British artist (1844–1905)

Marian Emma Chase (8 April 1844 – 15 March 1905) was a British painter, water colour artist and draftsperson. She is best known for her flower, fruit and still-life watercolour paintings. The Victoria and Albert Museum holds one of her works.

==Life==
Chase was born on 18 April 1844, in Fitzroy Square, in London, to John and his second wife, Georgiana Ann Chase (born Harris). His first wife, Mary Ann Rix, had been a water colour artist, had died in 1840. Chase's father, John Chase, was an established artist who had been trained in part by John Constable.

Chase went to school in Richmond and was taught by her father as well as by Margaret Gillies. She worked mostly in England and although she did exhibit at other galleries she sent the vast majority of her water colours to the Royal Institute of Painters in Water Colours.

In early life, Chase devoted a good deal of time to illuminating, but it was as a painter in water-colour of flowers, fruit, and still-life that she made her mark, by virtue of her truthful colouring and delicate treatment. She painted in the same medium interiors, a few landscapes, and, towards the close of her life, studies of flower-gardens; in her figure subjects she was less successful. She also occasionally worked in oil.
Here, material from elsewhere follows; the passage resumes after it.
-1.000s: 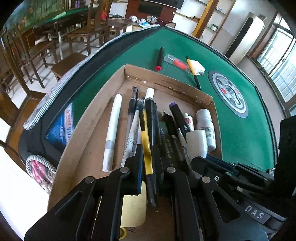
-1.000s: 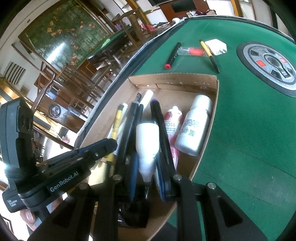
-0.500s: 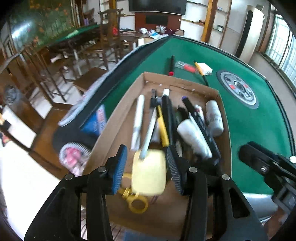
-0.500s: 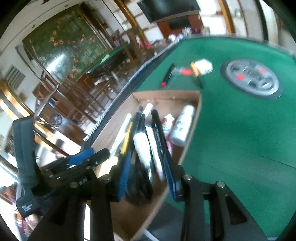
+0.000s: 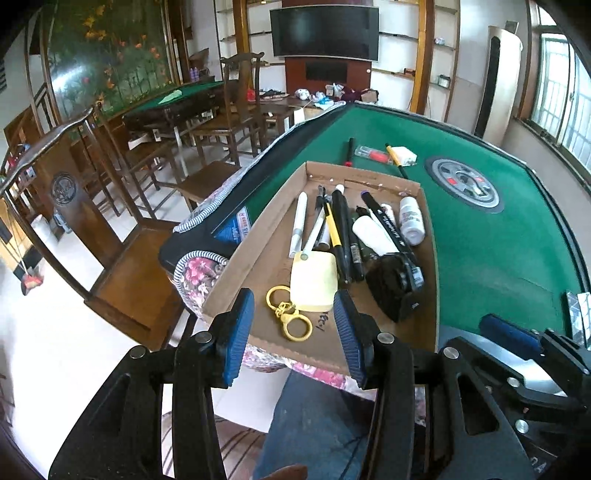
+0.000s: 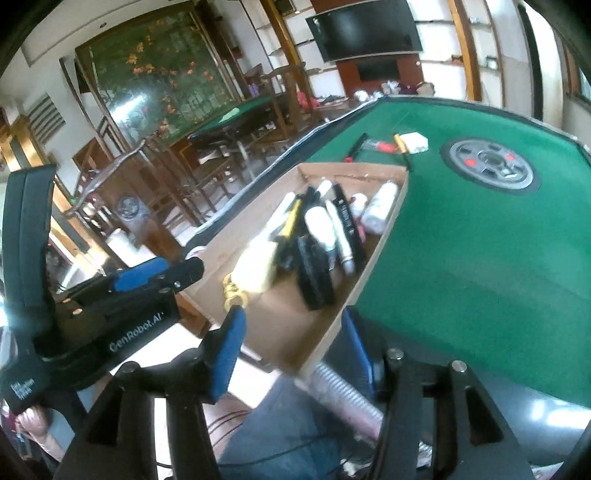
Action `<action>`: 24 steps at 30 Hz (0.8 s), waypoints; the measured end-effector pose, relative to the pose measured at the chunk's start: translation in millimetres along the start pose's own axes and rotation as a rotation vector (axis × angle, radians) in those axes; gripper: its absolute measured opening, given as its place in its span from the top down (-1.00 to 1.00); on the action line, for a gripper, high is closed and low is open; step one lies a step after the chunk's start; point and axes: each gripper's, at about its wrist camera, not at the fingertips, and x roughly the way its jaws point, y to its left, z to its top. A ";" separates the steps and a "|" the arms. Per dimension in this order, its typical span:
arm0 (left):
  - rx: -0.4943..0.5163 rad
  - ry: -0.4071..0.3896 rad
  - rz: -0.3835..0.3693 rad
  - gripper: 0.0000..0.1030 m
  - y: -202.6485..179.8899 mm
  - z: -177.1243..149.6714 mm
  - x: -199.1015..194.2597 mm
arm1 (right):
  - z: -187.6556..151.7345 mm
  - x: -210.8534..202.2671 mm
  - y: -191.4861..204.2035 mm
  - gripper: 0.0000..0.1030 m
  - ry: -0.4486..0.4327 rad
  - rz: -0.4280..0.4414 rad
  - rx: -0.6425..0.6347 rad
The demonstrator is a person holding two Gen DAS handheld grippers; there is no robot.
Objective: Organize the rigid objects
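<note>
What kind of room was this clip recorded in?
Probably a mahjong or card parlour, possibly in a home: green felt table with a central dice console, a second green table with wooden chairs, and a wall television.

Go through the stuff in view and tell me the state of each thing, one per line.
left gripper: open, empty
right gripper: open, empty
cardboard tray: open-topped, holding items
yellow keychain tag: lying flat in tray
white bottle: on its side, capped
black and yellow pen: outside tray, on felt
</note>
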 end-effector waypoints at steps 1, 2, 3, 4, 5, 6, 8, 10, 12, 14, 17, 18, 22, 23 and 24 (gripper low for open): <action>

She exhibited from 1866 to 1905, at the Royal Academy, the Royal Society of British Artists, the Royal Institute, the Dudley Gallery, the Grosvenor Gallery, the International Exhibition of 1871 and various provincial, colonial, and foreign exhibitions. On 22 March 1875, she was elected an associate of the Institute of Painters in Water Colours (now the Royal Institute of Painters in Water Colours), and in 1879 she became a full member. In 1878, she contributed drawings and watercolours to the journal "The Garden". In 1888, the Royal Horticultural Society awarded her a silver medal.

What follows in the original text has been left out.